You are right when you say that it is incorrect resp. unexpected behaviour, but I think that a fix would introduce complexity while being pointless at the end of the day. You might prove me wrong. :-)

@nilshoerrmann
Copy link
Contributor Author

Have you ever seen a user clearing the browser cache?

Yes, actually I've seen it many times. We actually have clients telling us that they cleared the cache before we instructed them to do so.
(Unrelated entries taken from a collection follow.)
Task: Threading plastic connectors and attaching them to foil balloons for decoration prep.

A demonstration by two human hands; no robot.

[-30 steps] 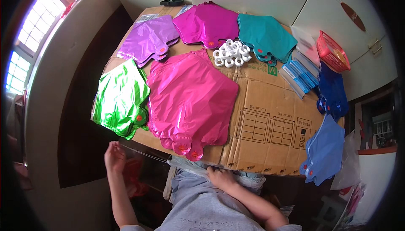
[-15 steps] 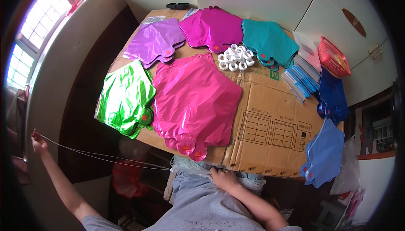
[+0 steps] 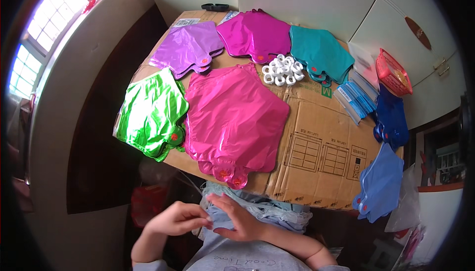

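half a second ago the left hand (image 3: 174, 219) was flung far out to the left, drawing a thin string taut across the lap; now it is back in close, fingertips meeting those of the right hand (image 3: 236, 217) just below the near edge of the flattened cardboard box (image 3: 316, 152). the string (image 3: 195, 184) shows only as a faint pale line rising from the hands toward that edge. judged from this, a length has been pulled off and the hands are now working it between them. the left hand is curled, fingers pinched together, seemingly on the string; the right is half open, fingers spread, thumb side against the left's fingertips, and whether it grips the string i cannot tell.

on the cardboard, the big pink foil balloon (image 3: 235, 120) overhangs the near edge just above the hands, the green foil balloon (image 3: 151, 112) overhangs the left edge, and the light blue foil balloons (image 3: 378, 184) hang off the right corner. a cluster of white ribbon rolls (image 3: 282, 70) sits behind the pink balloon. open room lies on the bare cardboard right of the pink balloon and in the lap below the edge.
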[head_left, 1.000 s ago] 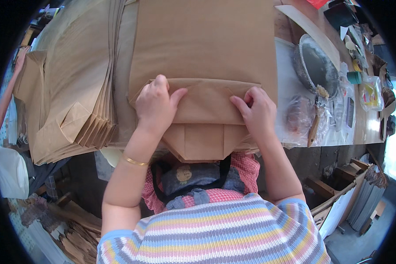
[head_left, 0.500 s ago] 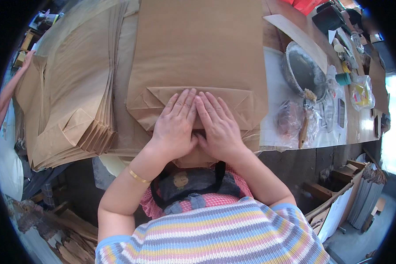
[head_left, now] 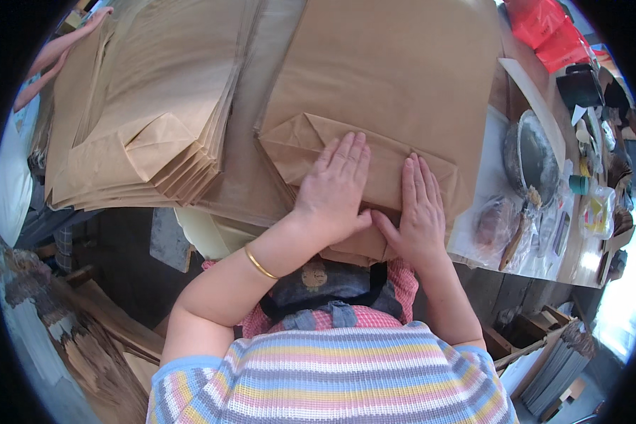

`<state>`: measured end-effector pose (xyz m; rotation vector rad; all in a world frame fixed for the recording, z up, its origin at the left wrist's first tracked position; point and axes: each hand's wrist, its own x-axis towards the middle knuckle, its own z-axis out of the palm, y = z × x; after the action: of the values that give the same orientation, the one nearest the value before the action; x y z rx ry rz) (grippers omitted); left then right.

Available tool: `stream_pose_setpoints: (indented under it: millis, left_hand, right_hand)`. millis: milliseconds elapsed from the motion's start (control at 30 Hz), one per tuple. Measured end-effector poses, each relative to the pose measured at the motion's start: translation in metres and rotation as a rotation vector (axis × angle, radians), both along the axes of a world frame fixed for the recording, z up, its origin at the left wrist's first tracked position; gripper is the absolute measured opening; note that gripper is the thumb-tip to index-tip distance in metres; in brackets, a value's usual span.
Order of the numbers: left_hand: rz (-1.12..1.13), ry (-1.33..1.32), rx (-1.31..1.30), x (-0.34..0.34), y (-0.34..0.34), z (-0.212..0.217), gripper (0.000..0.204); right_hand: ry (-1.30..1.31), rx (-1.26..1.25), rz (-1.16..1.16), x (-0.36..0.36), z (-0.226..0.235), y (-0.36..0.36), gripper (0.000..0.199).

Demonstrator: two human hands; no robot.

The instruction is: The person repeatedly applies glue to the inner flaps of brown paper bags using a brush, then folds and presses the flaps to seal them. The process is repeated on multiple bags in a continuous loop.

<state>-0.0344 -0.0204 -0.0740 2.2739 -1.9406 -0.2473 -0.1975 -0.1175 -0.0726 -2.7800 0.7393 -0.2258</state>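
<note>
You are pressing both hands flat, fingers spread open, on the folded bottom of a brown paper bag point(head_left: 381, 106) lying at the bench's near edge: left hand point(head_left: 334, 189) and right hand point(head_left: 418, 212) lying side by side, thumbs nearly touching.

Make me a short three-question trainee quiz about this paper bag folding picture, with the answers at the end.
1. True or false: both hands press flat, palms down, on the folded bottom flap of the brown paper bag.
2. Which wrist wears the thin gold bangle? A) left B) right C) neither
3. What lies on the table to the left of the bag being pressed?

Key
1. True: the left hand and the right hand lie side by side on the flap, thumbs nearly meeting.
2. A.
3. A fanned stack of folded brown paper bags.
</note>
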Motion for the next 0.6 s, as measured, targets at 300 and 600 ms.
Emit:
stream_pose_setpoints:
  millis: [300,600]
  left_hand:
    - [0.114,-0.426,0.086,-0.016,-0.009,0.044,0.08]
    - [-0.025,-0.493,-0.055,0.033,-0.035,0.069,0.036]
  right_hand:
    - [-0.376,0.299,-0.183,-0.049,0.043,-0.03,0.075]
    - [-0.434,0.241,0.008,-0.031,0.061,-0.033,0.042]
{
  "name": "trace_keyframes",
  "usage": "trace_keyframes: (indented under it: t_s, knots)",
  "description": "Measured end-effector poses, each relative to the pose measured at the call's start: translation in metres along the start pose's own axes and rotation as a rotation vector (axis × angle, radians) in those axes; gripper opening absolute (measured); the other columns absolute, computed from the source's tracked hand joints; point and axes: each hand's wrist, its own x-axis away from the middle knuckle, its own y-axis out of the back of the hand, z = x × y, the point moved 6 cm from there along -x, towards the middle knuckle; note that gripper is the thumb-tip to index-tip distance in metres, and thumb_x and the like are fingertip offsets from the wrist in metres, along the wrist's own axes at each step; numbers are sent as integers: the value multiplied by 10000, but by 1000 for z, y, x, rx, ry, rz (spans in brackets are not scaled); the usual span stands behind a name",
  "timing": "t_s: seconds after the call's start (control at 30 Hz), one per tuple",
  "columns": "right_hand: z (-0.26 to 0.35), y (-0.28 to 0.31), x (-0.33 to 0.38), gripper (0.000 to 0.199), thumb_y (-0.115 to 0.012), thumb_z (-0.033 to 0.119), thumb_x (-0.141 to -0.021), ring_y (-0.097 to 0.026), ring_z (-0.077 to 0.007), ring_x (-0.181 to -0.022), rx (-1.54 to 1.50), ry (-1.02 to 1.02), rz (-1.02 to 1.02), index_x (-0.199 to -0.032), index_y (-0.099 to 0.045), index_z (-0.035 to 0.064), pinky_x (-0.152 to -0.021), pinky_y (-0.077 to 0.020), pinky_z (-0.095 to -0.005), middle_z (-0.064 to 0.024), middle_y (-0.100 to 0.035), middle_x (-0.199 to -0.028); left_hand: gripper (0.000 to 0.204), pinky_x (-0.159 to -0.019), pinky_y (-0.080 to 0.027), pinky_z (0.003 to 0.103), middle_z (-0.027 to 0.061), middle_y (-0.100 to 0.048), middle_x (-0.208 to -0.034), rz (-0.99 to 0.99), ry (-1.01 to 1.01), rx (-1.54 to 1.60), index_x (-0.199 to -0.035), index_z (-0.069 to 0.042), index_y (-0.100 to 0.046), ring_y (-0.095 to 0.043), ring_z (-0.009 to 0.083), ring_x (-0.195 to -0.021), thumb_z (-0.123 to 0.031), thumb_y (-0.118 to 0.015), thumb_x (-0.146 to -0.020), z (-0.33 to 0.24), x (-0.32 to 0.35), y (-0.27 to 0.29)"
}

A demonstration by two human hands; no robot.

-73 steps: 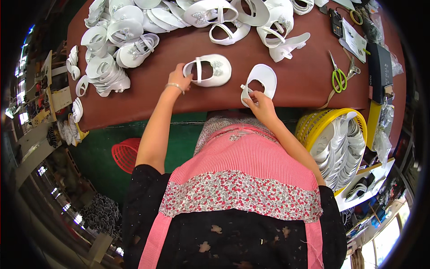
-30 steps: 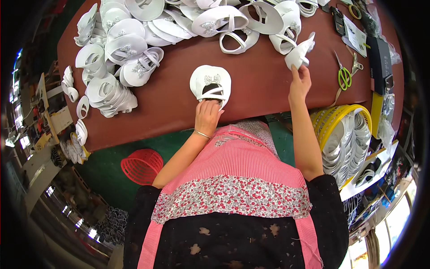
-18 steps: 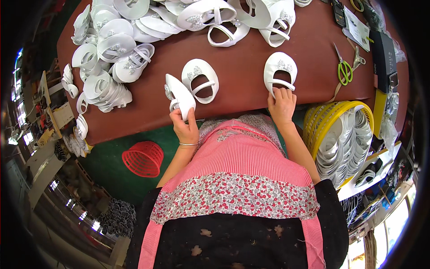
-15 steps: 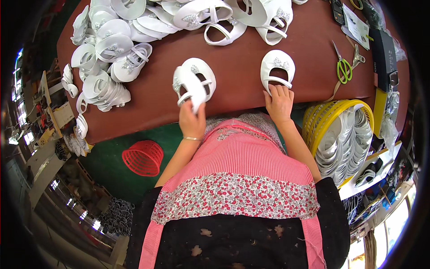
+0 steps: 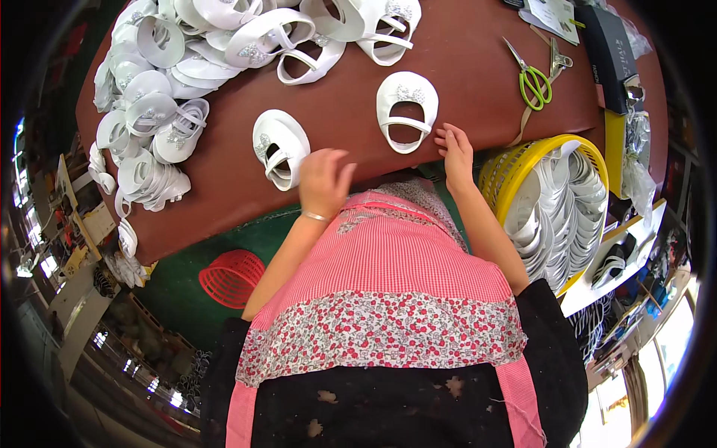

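Note:
A white shoe upper (image 5: 296,142) with a strap and a glittery bow lies on the brown tabletop (image 5: 336,97), tilted to the left. Just right of it is my left hand (image 5: 323,184), thumb and fingers apart, holding nothing. Whether a second upper lies beneath cannot be told. Another white upper (image 5: 387,97), its silvery bow at the top and strap toward me, rests flat further right. My right hand (image 5: 457,153) is beside its lower right edge, fingers stretched out and holding nothing.
A large heap of white uppers (image 5: 202,67) covers the table's far left. Green-handled scissors (image 5: 535,88) lie at the right, near a dark box (image 5: 609,60). A yellow basket (image 5: 493,175) full of white pieces stands at my right; a red basket (image 5: 231,278) is below the table's left side.
My left hand has let go of the upper it held over another, and only one shows there now. My right hand has come off the right upper. The whole view has shifted.

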Motion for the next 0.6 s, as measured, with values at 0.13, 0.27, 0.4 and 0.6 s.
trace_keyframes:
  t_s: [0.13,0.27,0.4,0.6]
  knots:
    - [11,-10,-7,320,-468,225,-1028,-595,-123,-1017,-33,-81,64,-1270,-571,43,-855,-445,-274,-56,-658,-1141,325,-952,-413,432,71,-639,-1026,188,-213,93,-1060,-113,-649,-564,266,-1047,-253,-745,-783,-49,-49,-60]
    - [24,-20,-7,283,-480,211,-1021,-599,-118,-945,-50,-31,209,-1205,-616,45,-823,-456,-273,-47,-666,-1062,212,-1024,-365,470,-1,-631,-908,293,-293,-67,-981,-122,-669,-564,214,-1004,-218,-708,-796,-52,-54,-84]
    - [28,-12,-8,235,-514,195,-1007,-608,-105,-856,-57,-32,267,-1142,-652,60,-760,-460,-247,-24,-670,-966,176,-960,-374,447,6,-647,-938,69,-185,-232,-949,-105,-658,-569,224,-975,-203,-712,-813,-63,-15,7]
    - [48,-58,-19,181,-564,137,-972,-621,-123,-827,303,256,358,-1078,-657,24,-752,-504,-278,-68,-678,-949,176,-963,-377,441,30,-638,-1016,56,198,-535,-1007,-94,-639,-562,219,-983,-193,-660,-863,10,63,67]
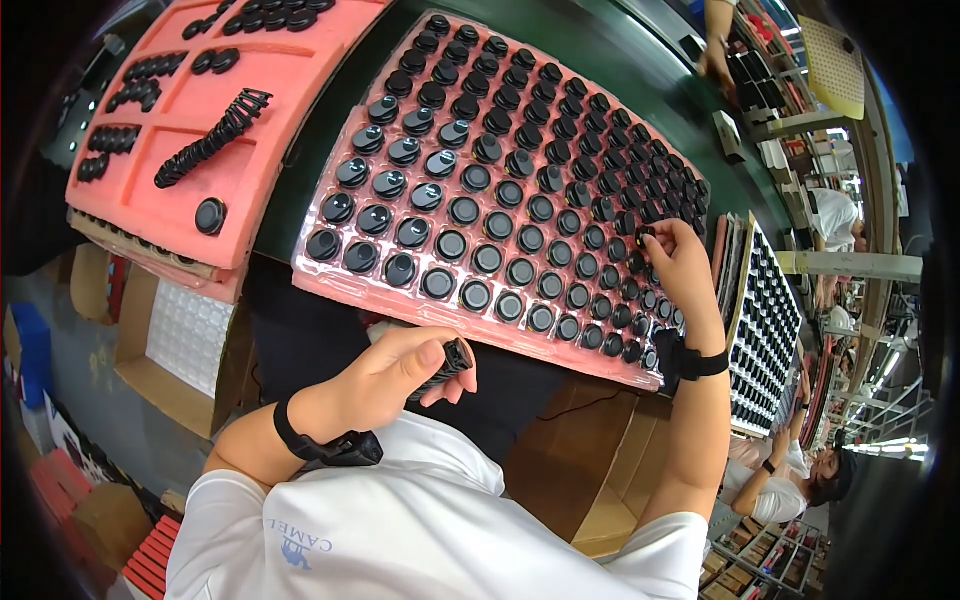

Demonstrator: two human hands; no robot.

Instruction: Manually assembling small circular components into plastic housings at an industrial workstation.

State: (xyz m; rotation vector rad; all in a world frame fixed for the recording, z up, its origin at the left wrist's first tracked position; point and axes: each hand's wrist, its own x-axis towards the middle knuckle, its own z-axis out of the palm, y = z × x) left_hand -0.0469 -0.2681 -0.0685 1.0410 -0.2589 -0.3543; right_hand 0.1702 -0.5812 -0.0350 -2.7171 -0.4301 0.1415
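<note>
Head view: the left hand (pixel 398 374) has fingers wrapped around a stack of black pieces (pixel 457 358) (just off the tray's (pixel 345 288) near edge); the right hand (pixel 684 265) pinches a round black part (pixel 643 239) at its right side.

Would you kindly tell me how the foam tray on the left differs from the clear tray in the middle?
The foam tray is opaque pink; the clear tray is see-through. The foam tray has large compartments, while the clear tray has many small pockets. The right hand is at the clear tray; no hand is at the foam tray. Both carry round black parts.
</note>
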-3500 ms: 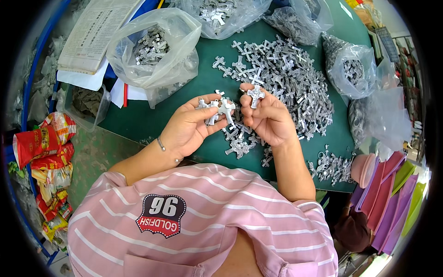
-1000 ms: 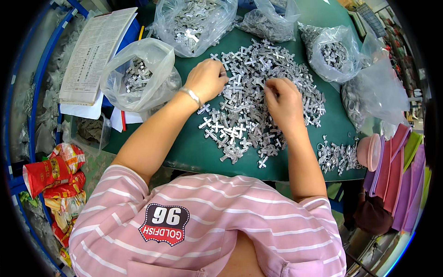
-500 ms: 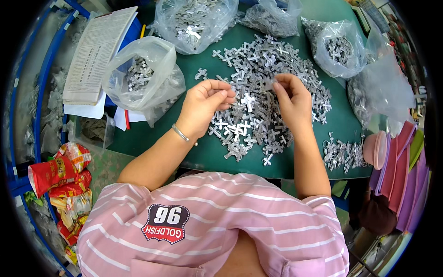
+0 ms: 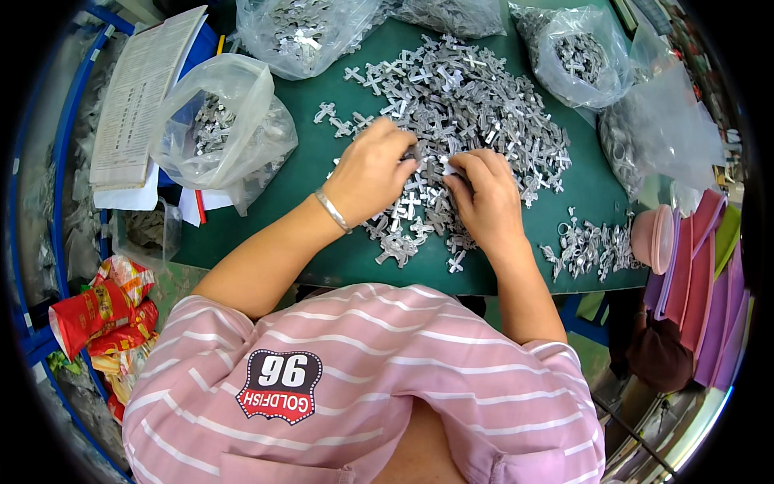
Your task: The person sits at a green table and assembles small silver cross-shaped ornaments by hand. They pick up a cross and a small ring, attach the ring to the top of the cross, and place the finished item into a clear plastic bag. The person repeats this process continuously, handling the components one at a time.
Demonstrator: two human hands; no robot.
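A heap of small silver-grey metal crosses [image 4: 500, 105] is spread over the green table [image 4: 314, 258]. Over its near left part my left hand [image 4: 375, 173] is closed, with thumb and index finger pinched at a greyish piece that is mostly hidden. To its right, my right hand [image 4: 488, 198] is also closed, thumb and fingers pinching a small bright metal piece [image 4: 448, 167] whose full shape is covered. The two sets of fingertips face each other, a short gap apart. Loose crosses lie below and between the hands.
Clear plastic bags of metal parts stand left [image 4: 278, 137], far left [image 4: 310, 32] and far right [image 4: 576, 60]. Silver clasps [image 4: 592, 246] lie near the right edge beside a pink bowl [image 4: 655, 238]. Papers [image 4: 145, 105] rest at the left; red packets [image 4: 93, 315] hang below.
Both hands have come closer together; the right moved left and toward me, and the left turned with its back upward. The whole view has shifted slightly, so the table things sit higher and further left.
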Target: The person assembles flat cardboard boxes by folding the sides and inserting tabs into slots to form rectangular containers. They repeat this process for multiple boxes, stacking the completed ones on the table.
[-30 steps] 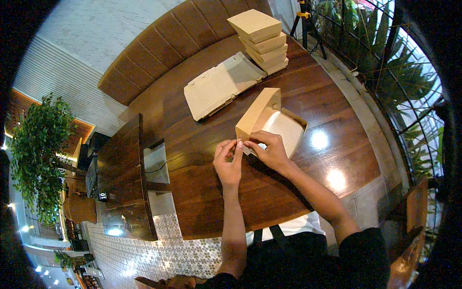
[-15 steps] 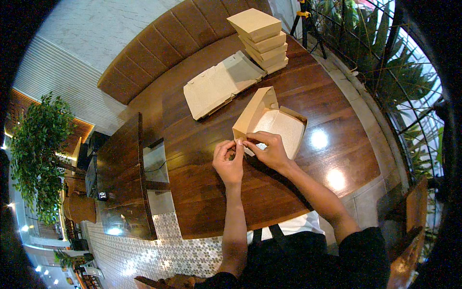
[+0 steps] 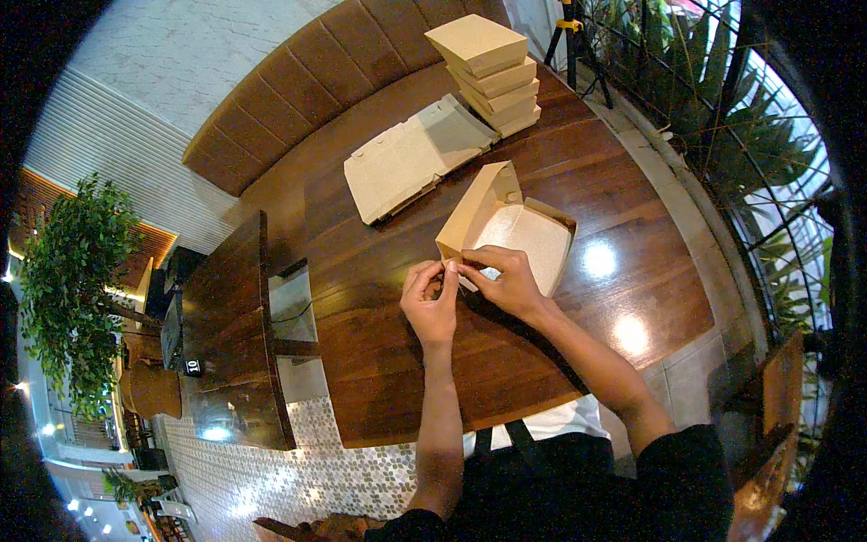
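A brown cardboard box (image 3: pixel 540 237) with a pale inside stands part-folded on the dark wooden table, its lid and base spread apart. At its near left corner my left hand (image 3: pixel 428 296) pinches the cardboard between thumb and fingers. Close against it, my right hand (image 3: pixel 502 276) grips the same corner from the right, fingertips nearly touching the left thumb. The fingers hide the corner's tabs. Beyond the box lies a pile of flat cardboard box blanks (image 3: pixel 411 161). Behind that rises a stack of folded boxes (image 3: pixel 492 77).
The wooden table (image 3: pixel 379 334) reaches forward to a brown padded bench (image 3: pixel 289 86). A second dark table (image 3: pixel 230 361) stands at the left, across a gap. Plants behind a metal lattice (image 3: pixel 722 135) and a black tripod (image 3: pixel 571 54) are at the right. A wooden chair (image 3: pixel 768 434) sits near right.
Almost nothing differs. Both hands stay at the same box corner, with only a slight shift of the left fingers and thumb.
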Demonstrator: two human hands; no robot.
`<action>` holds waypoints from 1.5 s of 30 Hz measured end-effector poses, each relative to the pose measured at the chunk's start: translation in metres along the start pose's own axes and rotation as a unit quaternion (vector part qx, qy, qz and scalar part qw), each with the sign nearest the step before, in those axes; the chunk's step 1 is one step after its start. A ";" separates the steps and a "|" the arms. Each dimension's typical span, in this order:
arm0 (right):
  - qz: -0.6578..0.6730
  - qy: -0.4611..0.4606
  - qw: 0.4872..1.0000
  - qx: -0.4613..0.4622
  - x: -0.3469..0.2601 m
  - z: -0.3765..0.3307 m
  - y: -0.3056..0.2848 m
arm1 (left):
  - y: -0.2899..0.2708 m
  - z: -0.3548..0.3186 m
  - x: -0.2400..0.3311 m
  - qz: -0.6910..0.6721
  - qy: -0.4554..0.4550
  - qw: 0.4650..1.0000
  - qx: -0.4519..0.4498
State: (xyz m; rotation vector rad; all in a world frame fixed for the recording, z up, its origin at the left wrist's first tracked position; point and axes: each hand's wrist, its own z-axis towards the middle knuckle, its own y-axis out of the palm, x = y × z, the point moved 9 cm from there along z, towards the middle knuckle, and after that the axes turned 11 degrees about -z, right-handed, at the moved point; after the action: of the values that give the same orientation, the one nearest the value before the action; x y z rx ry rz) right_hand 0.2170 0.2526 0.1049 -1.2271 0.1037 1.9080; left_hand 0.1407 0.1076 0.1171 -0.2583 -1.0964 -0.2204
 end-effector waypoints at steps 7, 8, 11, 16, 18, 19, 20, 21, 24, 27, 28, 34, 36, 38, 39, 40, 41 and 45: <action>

You are right when you say that it is incorrect resp. unexpected behaviour

It's not unexpected behaviour. The served file is simply wrong. That's a bug, not a personal taste :)

@nilshoerrmann
Copy link
Contributor Author

For reference, Cacheable Data Source clears the related cache on save.

@michael-e
Copy link
Member

We actually have clients telling us that they cleared the cache

I meant "all the other users", not clients. Or does your website contain a warning like "please drop your cache every time you request a page" (which wouldn't help with proxies anyway).

The served file is simply wrong.

One might debate that. If you identify a resource using a URI/URL, are you really "technically allowed" to change that resource to your liking? A newer version of a person's portrait? No prob. A completely different image with same meaning? Sounds reasonable. But a different image with completely different content/message? Are you sure that this is the intention of the URI/URL concept? :-)

Anyway. Let's assume that JIT delivers "the wrong file" (because someone replaced the original file). So what? It won't help to serve the right file unless you can live with the caches in browsers (and proxies alike). Do you know your cache headers?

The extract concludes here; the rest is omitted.